Russia extends detention of ex-U.S. marine accused of spying
MOSCOW (Reuters) - A Russian court on Friday ruled that Paul Whelan, a former U.S. marine accused of spying, should be held in a pre-trial detention facility for a further three months to give investigators more time to look into his case.
Whelan, who holds U.S., British, Canadian and Irish passports, was detained in a Moscow hotel room on Dec. 28 and accused of espionage, a charge he denies. If found guilty, he could be imprisoned for up to 20 years.
Russia's Federal Security Service detained Whelan after an unidentified individual handed him a thumb drive containing classified information. Whelan's lawyer has said his client believed he was being handed holiday snaps.
The case has put further strain on already poor U.S.-Russia relations as has that of another detained American, private equity chief Michael Calvey.

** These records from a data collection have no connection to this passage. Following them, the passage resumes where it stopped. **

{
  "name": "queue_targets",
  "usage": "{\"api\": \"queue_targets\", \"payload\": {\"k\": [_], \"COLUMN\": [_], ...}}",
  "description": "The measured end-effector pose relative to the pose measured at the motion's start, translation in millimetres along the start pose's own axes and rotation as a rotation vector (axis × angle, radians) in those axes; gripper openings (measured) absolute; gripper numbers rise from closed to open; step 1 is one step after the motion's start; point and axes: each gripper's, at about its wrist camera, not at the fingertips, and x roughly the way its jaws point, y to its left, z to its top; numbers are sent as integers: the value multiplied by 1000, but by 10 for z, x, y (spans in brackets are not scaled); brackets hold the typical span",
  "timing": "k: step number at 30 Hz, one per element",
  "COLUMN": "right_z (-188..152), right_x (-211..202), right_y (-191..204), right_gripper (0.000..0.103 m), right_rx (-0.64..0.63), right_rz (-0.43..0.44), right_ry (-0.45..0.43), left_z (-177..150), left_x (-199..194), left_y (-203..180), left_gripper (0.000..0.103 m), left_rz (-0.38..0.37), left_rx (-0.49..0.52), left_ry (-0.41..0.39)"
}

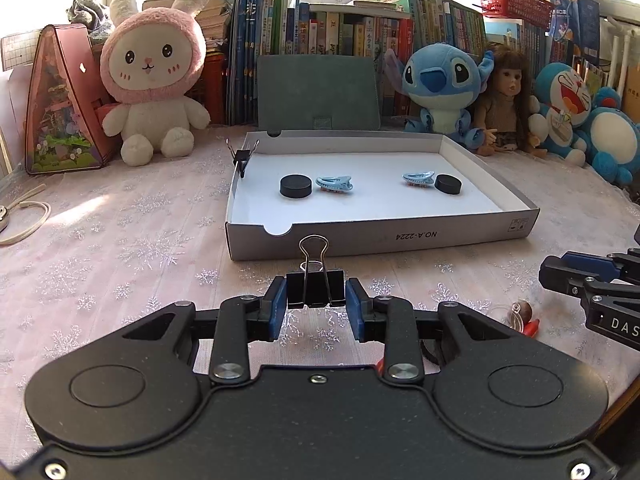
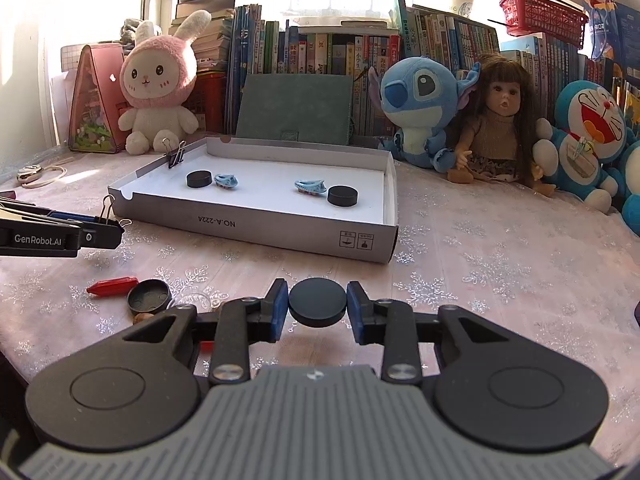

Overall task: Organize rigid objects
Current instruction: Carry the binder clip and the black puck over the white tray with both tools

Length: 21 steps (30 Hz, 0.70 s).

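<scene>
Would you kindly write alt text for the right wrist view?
The right gripper holds a black disc between its blue fingers above a snowflake tablecloth. Ahead, a white tray contains two black discs and two blue hair clips, with a binder clip on its left wall; plush toys and books line the back.

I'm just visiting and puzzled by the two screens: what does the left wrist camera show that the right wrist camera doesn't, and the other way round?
Only the left wrist view shows head-on the black binder clip pinched in the left gripper.

Only the right wrist view shows the black disc held in the right gripper, and a round black lid lying open side up beside a red piece.

Both show the white box holding two black discs and two blue hair clips, another binder clip on its wall, and the plush toys behind.
</scene>
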Motion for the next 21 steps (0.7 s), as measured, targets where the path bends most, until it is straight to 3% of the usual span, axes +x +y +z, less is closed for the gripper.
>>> {"api": "queue_targets", "payload": {"k": [21], "right_z": [566], "right_x": [294], "right_y": [-264], "right_gripper": [37], "right_rx": [98], "right_rz": [-3], "right_ry": [4], "left_z": [650], "left_x": [246], "left_y": [164], "left_gripper": [30], "left_rz": [-63], "left_rx": [-61], "left_ry": [12]}}
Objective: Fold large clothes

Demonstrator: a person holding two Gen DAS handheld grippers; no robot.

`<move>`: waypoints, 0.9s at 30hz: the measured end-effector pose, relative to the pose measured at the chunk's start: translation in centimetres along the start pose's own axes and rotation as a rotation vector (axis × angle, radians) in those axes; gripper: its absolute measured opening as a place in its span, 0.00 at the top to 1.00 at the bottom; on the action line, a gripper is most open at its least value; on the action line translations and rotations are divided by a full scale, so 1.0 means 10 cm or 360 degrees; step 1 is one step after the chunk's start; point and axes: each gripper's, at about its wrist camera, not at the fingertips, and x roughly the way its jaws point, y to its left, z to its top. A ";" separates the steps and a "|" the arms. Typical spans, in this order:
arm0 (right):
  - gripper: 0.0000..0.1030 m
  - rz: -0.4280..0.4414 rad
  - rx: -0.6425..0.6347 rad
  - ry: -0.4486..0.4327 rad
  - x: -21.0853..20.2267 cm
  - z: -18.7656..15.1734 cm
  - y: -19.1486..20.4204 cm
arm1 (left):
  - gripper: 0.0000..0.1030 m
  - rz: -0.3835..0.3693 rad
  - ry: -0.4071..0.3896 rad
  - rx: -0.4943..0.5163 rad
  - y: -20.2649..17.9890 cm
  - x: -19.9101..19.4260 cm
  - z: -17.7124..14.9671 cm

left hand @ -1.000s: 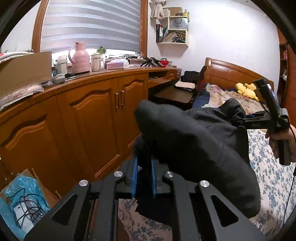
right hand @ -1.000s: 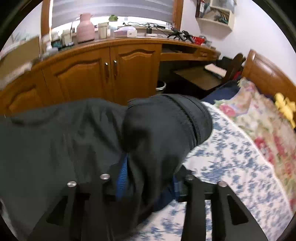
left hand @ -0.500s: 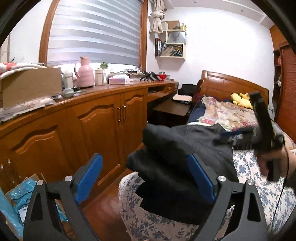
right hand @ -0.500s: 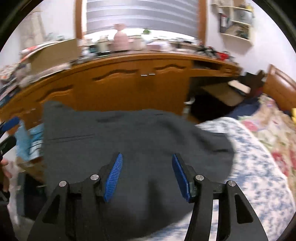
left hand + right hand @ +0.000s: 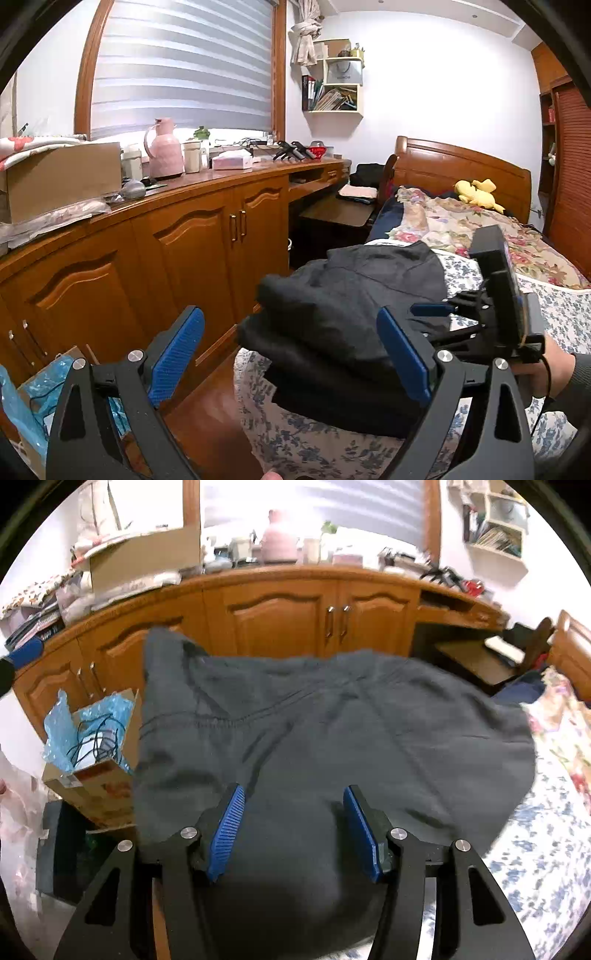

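Note:
A dark grey garment (image 5: 343, 314) lies folded in layers on the corner of the bed (image 5: 314, 446). My left gripper (image 5: 290, 354) is open wide just short of it, with nothing between its blue pads. In the right wrist view the same garment (image 5: 332, 720) spreads flat across the bed, one corner hanging past the edge. My right gripper (image 5: 295, 830) hovers low over its near part, open, the cloth beneath the pads and not pinched. A hand (image 5: 554, 373) holding that gripper shows at the right of the left wrist view.
Wooden cabinets (image 5: 207, 240) run along the far side of a narrow floor strip. A cardboard box with blue plastic (image 5: 92, 738) sits on the floor by the bed corner. Behind are a floral quilt (image 5: 461, 225), a headboard and a yellow plush toy (image 5: 476, 192).
Both grippers let go of the garment, which dropped from a held-up bundle onto the bed. The left gripper opened wide and drew back; the right one sank over the cloth.

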 end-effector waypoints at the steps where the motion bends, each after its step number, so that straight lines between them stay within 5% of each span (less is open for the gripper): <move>1: 0.44 -0.0013 0.0001 -0.0010 -0.09 -0.05 -0.02 | 0.08 -0.0012 -0.0005 0.0004 -0.05 -0.02 0.01; 12: 0.42 -0.0093 0.0063 -0.0170 -0.93 -0.50 -0.01 | 0.08 -0.0105 -0.0008 0.0102 -0.67 -0.13 0.01; 22: 0.21 -0.0204 0.0126 -0.0266 -1.28 -0.97 0.00 | 0.08 -0.0250 -0.0014 0.0164 -1.40 -0.09 -0.12; 27: 0.21 -0.0314 0.0191 -0.0274 -1.45 -1.29 -0.09 | 0.08 -0.0361 0.0023 0.0124 -1.70 -0.03 -0.21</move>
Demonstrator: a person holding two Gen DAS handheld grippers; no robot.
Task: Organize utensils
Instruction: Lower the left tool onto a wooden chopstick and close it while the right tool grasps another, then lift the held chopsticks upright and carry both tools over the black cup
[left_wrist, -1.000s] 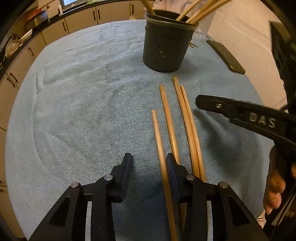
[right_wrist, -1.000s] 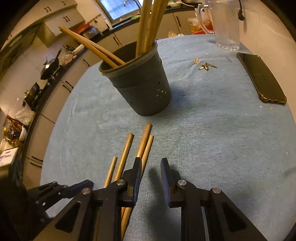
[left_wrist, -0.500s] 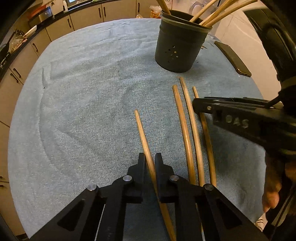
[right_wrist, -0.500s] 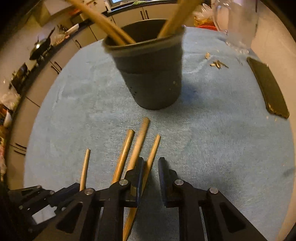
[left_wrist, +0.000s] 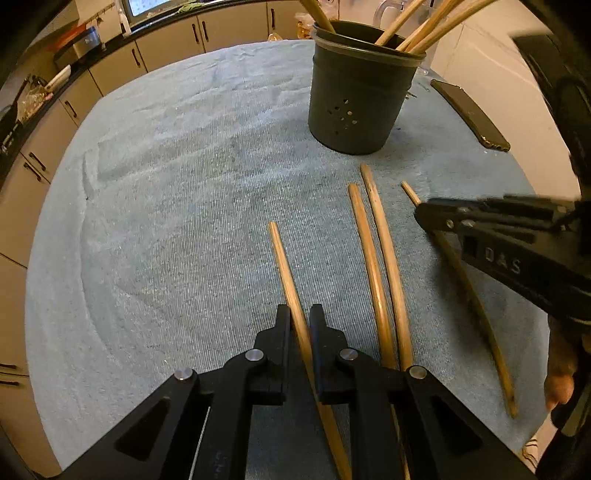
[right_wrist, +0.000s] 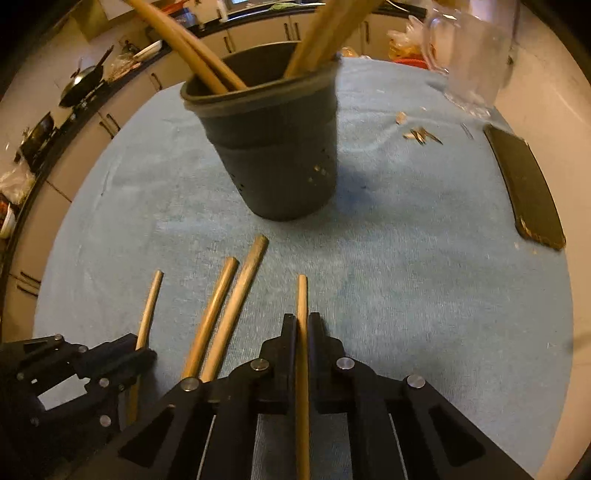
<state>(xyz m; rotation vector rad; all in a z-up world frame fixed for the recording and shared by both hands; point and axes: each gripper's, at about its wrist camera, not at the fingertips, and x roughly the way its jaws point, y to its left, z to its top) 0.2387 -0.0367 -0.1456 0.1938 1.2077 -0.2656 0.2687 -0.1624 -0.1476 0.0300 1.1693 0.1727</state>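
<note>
A dark grey holder (left_wrist: 356, 96) with several wooden chopsticks in it stands at the back of the blue cloth; it also shows in the right wrist view (right_wrist: 273, 147). My left gripper (left_wrist: 300, 321) is shut on the leftmost chopstick (left_wrist: 284, 262). Two chopsticks (left_wrist: 376, 254) lie side by side on the cloth to its right. My right gripper (right_wrist: 302, 325) is shut on a thin chopstick (right_wrist: 301, 295), seen in the left wrist view (left_wrist: 476, 306) under the right gripper (left_wrist: 421, 216).
A black phone (left_wrist: 469, 110) lies on the cloth at the far right, also in the right wrist view (right_wrist: 524, 184). A clear glass jug (right_wrist: 472, 55) stands behind it, with small bits (right_wrist: 421, 134) nearby. Kitchen cabinets (left_wrist: 166, 48) run behind the table.
Both grippers have closed: the left on the leftmost chopstick, the right on the rightmost one, which has swung away from the pair.
</note>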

The court on Friday said Whelan would be held in pre-trial detention until May 28, extending an earlier ruling to keep him in custody until Feb. 28.
The U.S. embassy in Moscow said a consular official had visited Whelan in custody on Thursday.
It said, however, that it was unable to provide further information as Whelan had not been allowed by investigators to sign a privacy act waiver (PAW) that would legally allow the U.S. government to release information about the case.
"In every other instance, we have been able to obtain a signed PAW, but in Mr. Whelan’s case, the Investigative Committee is not allowing this to happen. Why is this case any different?" embassy spokeswoman Andrea Kalan wrote on Twitter.
(Additional reporting by Maria Tsvetkova and Maxim Rodionov; editing by Andrew Osborn)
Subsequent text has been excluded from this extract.